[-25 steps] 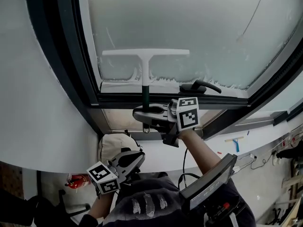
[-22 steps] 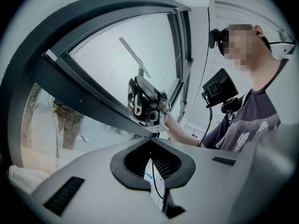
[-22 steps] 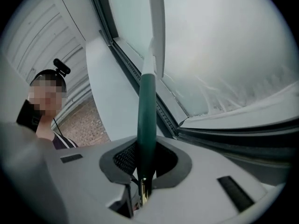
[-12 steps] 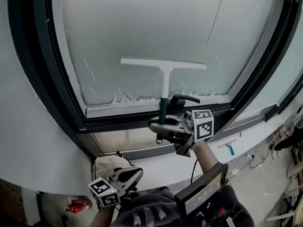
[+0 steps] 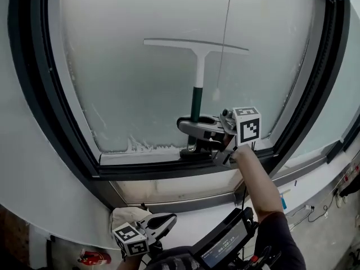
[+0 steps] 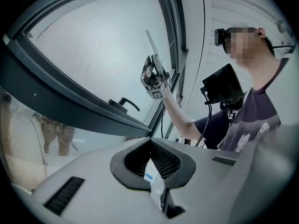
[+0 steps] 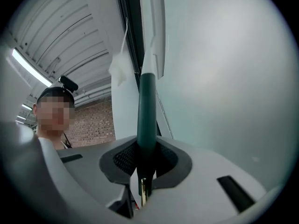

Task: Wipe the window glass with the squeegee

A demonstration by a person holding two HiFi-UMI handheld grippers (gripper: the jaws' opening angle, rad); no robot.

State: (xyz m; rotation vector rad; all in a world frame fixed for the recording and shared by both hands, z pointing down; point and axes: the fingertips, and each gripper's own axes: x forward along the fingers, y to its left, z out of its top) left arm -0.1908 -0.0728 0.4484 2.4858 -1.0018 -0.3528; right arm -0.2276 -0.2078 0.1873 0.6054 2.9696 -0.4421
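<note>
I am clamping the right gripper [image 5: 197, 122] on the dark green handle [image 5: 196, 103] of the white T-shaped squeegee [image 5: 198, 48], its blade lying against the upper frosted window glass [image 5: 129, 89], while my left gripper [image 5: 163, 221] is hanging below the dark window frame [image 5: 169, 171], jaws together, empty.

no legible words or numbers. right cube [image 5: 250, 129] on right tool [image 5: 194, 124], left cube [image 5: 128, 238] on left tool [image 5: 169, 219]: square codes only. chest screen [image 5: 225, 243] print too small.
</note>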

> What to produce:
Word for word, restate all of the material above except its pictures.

> Written solution:
[-25 steps] 
[-22 steps] 
[-22 steps] 
[-12 steps] 
[+0 steps] 
[+0 steps] 
[+0 steps] 

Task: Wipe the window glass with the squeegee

A demonstration by a person holding two HiFi-UMI handheld grippers (gripper: the jaws' opening angle, rad); no robot.

State: (xyz m; rotation vector rad; all in a world frame fixed for the recording and shared by both hands, z pointing down; point and axes: the fingertips, and each gripper's own axes: x forward along the fingers, y to its left, z out of its top) left arm -0.1908 -0.0728 0.4484 2.4858 -1.0018 -0.3528; right arm -0.2276 -0.2078 0.1873 0.6054 2.9696 -0.4421
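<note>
I am clamping the right gripper [image 5: 197, 122] on the dark green handle [image 5: 196, 103] of the white T-shaped squeegee [image 5: 198, 48], its blade lying against the upper frosted window glass [image 5: 129, 89], while my left gripper [image 5: 163, 221] is hanging below the dark window frame [image 5: 169, 171], jaws together, empty.

no legible words or numbers. right cube [image 5: 250, 129] on right tool [image 5: 194, 124], left cube [image 5: 128, 238] on left tool [image 5: 169, 219]: square codes only. chest screen [image 5: 225, 243] print too small.
</note>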

No additional response is required.